=== MATERIAL PROVIDED ===
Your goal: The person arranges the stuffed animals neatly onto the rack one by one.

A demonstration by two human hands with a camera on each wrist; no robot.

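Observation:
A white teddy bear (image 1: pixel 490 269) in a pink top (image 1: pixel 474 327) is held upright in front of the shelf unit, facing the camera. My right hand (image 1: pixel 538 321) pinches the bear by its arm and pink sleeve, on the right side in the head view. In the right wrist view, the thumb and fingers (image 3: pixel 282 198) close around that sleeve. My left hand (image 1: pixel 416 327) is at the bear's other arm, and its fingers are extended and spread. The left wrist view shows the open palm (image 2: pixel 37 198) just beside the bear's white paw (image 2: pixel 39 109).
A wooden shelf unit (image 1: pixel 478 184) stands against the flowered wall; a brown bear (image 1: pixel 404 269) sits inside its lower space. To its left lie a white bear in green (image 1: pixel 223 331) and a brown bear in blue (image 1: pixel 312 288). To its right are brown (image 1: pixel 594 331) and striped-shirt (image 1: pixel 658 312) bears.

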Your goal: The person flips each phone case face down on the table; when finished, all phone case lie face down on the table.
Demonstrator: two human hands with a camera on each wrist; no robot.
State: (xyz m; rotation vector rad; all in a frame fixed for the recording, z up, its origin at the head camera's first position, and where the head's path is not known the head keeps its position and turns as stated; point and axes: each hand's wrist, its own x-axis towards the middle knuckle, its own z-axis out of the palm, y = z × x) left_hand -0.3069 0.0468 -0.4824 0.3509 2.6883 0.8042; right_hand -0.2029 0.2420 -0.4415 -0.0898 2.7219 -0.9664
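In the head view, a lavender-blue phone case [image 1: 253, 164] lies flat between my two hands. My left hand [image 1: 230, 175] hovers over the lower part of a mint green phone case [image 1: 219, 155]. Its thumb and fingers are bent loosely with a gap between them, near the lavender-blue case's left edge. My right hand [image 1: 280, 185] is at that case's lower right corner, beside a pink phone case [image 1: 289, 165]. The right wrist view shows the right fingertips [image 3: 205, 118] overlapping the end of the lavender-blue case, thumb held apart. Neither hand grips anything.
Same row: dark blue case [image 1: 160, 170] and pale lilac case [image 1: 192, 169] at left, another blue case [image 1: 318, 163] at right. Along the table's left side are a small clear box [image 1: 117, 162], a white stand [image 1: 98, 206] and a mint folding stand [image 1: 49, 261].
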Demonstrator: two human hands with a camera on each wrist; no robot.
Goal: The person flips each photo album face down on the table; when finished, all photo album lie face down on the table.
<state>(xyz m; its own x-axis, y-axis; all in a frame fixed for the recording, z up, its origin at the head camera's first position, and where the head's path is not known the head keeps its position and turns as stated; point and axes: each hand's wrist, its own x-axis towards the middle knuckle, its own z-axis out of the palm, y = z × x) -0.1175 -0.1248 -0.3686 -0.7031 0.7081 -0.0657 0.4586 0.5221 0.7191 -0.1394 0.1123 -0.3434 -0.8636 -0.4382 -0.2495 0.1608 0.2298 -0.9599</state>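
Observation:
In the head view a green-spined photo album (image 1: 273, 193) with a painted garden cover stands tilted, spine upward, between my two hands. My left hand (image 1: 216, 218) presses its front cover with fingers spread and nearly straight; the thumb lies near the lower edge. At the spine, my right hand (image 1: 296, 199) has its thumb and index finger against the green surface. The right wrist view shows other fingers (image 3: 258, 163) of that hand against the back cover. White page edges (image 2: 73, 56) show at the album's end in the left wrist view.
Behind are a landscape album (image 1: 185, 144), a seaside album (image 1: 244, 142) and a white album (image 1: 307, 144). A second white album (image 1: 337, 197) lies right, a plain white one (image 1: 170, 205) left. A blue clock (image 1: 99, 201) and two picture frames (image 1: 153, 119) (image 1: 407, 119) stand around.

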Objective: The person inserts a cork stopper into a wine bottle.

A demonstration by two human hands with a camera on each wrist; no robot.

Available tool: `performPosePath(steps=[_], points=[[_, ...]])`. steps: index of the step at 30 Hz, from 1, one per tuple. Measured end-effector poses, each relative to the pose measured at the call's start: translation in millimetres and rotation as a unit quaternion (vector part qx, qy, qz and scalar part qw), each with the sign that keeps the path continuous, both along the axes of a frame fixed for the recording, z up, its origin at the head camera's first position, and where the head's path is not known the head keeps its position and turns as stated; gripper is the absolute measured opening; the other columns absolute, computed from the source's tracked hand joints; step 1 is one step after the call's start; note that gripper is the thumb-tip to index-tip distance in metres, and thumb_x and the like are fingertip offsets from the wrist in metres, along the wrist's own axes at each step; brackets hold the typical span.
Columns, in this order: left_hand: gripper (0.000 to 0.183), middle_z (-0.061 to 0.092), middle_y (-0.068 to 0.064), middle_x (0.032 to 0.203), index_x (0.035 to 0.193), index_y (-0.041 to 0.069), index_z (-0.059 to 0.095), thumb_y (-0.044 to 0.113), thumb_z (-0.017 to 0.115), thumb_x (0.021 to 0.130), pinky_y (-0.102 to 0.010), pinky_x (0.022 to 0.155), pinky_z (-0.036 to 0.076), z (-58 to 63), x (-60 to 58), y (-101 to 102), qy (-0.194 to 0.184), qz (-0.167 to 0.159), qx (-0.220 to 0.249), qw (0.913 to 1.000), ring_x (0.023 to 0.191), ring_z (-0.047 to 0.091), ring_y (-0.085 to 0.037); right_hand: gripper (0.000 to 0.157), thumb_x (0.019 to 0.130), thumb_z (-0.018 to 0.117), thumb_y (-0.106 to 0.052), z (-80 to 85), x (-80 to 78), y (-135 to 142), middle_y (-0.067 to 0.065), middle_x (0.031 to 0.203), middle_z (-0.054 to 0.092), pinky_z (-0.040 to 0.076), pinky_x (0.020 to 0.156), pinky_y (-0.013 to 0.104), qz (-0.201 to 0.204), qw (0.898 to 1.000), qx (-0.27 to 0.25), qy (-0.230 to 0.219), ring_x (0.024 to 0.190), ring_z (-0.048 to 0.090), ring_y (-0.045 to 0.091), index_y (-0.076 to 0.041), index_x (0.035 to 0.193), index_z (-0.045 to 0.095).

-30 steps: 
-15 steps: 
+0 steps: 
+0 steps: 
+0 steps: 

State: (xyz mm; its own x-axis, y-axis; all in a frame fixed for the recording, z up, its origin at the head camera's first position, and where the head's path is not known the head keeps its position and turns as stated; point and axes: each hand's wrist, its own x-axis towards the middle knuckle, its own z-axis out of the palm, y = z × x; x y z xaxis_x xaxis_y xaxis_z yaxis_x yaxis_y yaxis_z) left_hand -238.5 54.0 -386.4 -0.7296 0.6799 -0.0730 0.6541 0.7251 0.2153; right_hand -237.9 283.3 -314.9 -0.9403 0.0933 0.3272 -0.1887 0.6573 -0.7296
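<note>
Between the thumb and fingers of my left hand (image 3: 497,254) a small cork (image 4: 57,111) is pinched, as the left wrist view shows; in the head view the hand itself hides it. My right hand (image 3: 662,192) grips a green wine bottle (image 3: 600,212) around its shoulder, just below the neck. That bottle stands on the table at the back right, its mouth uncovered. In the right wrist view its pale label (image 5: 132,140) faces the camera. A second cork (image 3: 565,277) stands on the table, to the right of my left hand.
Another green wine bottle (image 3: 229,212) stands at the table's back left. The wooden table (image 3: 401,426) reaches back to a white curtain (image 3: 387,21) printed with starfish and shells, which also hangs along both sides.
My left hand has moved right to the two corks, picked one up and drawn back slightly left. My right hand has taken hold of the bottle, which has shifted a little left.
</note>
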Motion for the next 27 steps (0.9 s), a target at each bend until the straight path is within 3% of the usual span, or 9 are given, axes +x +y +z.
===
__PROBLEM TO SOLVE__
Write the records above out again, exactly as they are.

__TASK RESULT__
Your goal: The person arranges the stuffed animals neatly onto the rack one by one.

A demonstration by two human hands with a camera on each wrist; no robot.

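Observation:
A white teddy bear (image 1: pixel 490 269) in a pink top (image 1: pixel 474 327) is held upright in front of the shelf unit, facing the camera. My right hand (image 1: pixel 538 321) pinches the bear by its arm and pink sleeve, on the right side in the head view. In the right wrist view, the thumb and fingers (image 3: pixel 282 198) close around that sleeve. My left hand (image 1: pixel 416 327) is at the bear's other arm, and its fingers are extended and spread. The left wrist view shows the open palm (image 2: pixel 37 198) just beside the bear's white paw (image 2: pixel 39 109).
A wooden shelf unit (image 1: pixel 478 184) stands against the flowered wall; a brown bear (image 1: pixel 404 269) sits inside its lower space. To its left lie a white bear in green (image 1: pixel 223 331) and a brown bear in blue (image 1: pixel 312 288). To its right are brown (image 1: pixel 594 331) and striped-shirt (image 1: pixel 658 312) bears.
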
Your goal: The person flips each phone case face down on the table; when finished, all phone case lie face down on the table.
Demonstrator: two human hands with a camera on each wrist; no robot.
State: (xyz m; rotation vector rad; all in a frame fixed for the recording, z up, its origin at the head camera's first position, and where the head's path is not known the head keeps its position and turns as stated; point and axes: each hand's wrist, its own x-axis towards the middle knuckle, its own z-axis out of the palm, y = z × x) left_hand -0.3069 0.0468 -0.4824 0.3509 2.6883 0.8042; right_hand -0.2029 0.2420 -0.4415 -0.0898 2.7219 -0.9664
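In the head view, a lavender-blue phone case [image 1: 253, 164] lies flat between my two hands. My left hand [image 1: 230, 175] hovers over the lower part of a mint green phone case [image 1: 219, 155]. Its thumb and fingers are bent loosely with a gap between them, near the lavender-blue case's left edge. My right hand [image 1: 280, 185] is at that case's lower right corner, beside a pink phone case [image 1: 289, 165]. The right wrist view shows the right fingertips [image 3: 205, 118] overlapping the end of the lavender-blue case, thumb held apart. Neither hand grips anything.
Same row: dark blue case [image 1: 160, 170] and pale lilac case [image 1: 192, 169] at left, another blue case [image 1: 318, 163] at right. Along the table's left side are a small clear box [image 1: 117, 162], a white stand [image 1: 98, 206] and a mint folding stand [image 1: 49, 261].
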Demonstrator: two human hands with a camera on each wrist; no robot.
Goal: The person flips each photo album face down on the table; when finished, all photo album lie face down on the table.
<state>(xyz m; its own x-axis, y-axis; all in a frame fixed for the recording, z up, its origin at the head camera's first position, and where the head's path is not known the head keeps its position and turns as stated; point and axes: each hand's wrist, its own x-axis towards the middle knuckle, its own z-axis out of the palm, y = z × x) -0.1175 -0.1248 -0.3686 -0.7031 0.7081 -0.0657 0.4586 0.5221 0.7191 -0.1394 0.1123 -0.3434 -0.8636 -0.4382 -0.2495 0.1608 0.2298 -0.9599</state>
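Observation:
In the head view a green-spined photo album (image 1: 273, 193) with a painted garden cover stands tilted, spine upward, between my two hands. My left hand (image 1: 216, 218) presses its front cover with fingers spread and nearly straight; the thumb lies near the lower edge. At the spine, my right hand (image 1: 296, 199) has its thumb and index finger against the green surface. The right wrist view shows other fingers (image 3: 258, 163) of that hand against the back cover. White page edges (image 2: 73, 56) show at the album's end in the left wrist view.
Behind are a landscape album (image 1: 185, 144), a seaside album (image 1: 244, 142) and a white album (image 1: 307, 144). A second white album (image 1: 337, 197) lies right, a plain white one (image 1: 170, 205) left. A blue clock (image 1: 99, 201) and two picture frames (image 1: 153, 119) (image 1: 407, 119) stand around.
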
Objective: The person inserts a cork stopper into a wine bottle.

A demonstration by two human hands with a camera on each wrist; no robot.

Available tool: `performPosePath(steps=[_], points=[[_, ...]])`. steps: index of the step at 30 Hz, from 1, one per tuple. Measured end-effector poses, each relative to the pose measured at the call's start: translation in millimetres and rotation as a unit quaternion (vector part qx, qy, qz and scalar part qw), each with the sign that keeps the path continuous, both along the axes of a frame fixed for the recording, z up, its origin at the head camera's first position, and where the head's path is not known the head keeps its position and turns as stated; gripper is the absolute measured opening; the other columns absolute, computed from the source's tracked hand joints; step 1 is one step after the call's start; note that gripper is the thumb-tip to index-tip distance in metres, and thumb_x and the like are fingertip offsets from the wrist in metres, along the wrist's own axes at each step; brackets hold the typical span.
Columns, in this order: left_hand: gripper (0.000 to 0.183), middle_z (-0.061 to 0.092), middle_y (-0.068 to 0.064), middle_x (0.032 to 0.203), index_x (0.035 to 0.193), index_y (-0.041 to 0.069), index_z (-0.059 to 0.095), thumb_y (-0.044 to 0.113), thumb_z (-0.017 to 0.115), thumb_x (0.021 to 0.130), pinky_y (-0.102 to 0.010), pinky_x (0.022 to 0.155), pinky_z (-0.036 to 0.076), z (-58 to 63), x (-60 to 58), y (-101 to 102), qy (-0.194 to 0.184), qz (-0.167 to 0.159), qx (-0.220 to 0.249), qw (0.913 to 1.000), ring_x (0.023 to 0.191), ring_z (-0.047 to 0.091), ring_y (-0.085 to 0.037); right_hand: gripper (0.000 to 0.157), thumb_x (0.019 to 0.130), thumb_z (-0.018 to 0.117), thumb_y (-0.106 to 0.052), z (-80 to 85), x (-80 to 78), y (-135 to 142), middle_y (-0.067 to 0.065), middle_x (0.031 to 0.203), middle_z (-0.054 to 0.092), pinky_z (-0.040 to 0.076), pinky_x (0.020 to 0.156), pinky_y (-0.013 to 0.104), qz (-0.201 to 0.204), qw (0.898 to 1.000), qx (-0.27 to 0.25), qy (-0.230 to 0.219), ring_x (0.024 to 0.190), ring_z (-0.048 to 0.090), ring_y (-0.045 to 0.091), index_y (-0.076 to 0.041), index_x (0.035 to 0.193), index_z (-0.045 to 0.095).

-30 steps: 
-15 steps: 
+0 steps: 
+0 steps: 
+0 steps: 

State: (xyz mm; its own x-axis, y-axis; all in a frame fixed for the recording, z up, its origin at the head camera's first position, and where the head's path is not known the head keeps its position and turns as stated; point and axes: each hand's wrist, its own x-axis towards the middle knuckle, its own z-axis out of the palm, y = z × x; x y z xaxis_x xaxis_y xaxis_z yaxis_x yaxis_y yaxis_z) left_hand -238.5 54.0 -386.4 -0.7296 0.6799 -0.0730 0.6541 0.7251 0.2153; right_hand -237.9 283.3 -314.9 -0.9403 0.0933 0.3272 -0.1887 0.6573 -0.7296
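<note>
Between the thumb and fingers of my left hand (image 3: 497,254) a small cork (image 4: 57,111) is pinched, as the left wrist view shows; in the head view the hand itself hides it. My right hand (image 3: 662,192) grips a green wine bottle (image 3: 600,212) around its shoulder, just below the neck. That bottle stands on the table at the back right, its mouth uncovered. In the right wrist view its pale label (image 5: 132,140) faces the camera. A second cork (image 3: 565,277) stands on the table, to the right of my left hand.
Another green wine bottle (image 3: 229,212) stands at the table's back left. The wooden table (image 3: 401,426) reaches back to a white curtain (image 3: 387,21) printed with starfish and shells, which also hangs along both sides.
My left hand has moved right to the two corks, picked one up and drawn back slightly left. My right hand has taken hold of the bottle, which has shifted a little left.
</note>
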Motion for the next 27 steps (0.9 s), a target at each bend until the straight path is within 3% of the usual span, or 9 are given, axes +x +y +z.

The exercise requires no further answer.